%%

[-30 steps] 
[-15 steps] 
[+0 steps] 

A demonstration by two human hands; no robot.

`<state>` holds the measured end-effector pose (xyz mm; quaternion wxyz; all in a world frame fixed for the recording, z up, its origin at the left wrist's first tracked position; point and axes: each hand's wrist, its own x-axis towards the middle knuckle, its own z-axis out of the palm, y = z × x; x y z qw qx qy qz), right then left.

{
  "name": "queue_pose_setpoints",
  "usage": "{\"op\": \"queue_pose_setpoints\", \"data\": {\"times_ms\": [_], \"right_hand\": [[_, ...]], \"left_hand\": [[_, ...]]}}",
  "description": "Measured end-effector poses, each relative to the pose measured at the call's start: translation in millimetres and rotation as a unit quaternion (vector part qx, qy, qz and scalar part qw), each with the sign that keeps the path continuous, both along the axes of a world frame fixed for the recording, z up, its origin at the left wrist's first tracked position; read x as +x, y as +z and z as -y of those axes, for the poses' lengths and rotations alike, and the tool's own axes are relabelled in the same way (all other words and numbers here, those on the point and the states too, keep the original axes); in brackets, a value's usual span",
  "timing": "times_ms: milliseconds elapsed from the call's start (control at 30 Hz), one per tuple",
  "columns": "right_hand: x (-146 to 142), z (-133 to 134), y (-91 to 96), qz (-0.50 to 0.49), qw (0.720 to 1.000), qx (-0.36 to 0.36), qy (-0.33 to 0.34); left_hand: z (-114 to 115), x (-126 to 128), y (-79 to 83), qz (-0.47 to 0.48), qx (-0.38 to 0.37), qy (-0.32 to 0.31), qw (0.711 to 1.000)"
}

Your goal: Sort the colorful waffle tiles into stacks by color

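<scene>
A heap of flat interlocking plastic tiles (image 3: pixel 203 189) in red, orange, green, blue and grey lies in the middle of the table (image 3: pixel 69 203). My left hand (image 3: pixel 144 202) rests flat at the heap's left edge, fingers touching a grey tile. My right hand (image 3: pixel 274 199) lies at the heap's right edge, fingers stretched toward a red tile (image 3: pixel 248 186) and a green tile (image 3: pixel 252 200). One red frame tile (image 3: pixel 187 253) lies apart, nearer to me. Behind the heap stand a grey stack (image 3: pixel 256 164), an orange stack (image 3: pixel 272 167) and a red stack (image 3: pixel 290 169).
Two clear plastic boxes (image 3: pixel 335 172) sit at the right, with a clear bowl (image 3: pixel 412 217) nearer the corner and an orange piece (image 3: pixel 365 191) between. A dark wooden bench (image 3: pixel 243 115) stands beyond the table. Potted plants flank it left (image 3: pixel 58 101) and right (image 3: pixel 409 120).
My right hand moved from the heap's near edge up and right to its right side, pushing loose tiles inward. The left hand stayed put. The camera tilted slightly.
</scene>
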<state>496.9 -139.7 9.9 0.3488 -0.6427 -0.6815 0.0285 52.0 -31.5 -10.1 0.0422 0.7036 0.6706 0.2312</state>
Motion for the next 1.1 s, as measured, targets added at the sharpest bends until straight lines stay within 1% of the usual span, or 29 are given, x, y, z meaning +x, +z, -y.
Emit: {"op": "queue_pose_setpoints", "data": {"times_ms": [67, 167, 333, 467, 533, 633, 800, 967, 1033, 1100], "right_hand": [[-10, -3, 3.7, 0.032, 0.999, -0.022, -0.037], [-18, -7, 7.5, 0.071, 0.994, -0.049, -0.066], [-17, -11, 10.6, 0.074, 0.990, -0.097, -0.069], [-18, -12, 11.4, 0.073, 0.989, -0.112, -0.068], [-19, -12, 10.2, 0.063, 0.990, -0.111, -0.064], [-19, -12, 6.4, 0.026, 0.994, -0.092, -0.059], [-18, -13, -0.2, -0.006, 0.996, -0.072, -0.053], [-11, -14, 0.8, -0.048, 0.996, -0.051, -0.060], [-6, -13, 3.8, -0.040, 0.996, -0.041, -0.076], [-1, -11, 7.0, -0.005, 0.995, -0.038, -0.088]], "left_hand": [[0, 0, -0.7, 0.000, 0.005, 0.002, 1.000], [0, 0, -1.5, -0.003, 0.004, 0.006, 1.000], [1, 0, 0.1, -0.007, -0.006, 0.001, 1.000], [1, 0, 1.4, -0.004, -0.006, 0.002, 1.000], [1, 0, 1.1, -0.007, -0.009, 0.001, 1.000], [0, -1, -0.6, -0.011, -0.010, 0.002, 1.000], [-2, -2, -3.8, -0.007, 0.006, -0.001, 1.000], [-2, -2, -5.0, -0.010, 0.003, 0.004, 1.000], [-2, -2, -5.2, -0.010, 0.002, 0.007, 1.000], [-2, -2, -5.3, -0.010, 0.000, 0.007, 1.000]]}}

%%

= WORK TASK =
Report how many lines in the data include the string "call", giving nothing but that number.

= RESPONSE =
2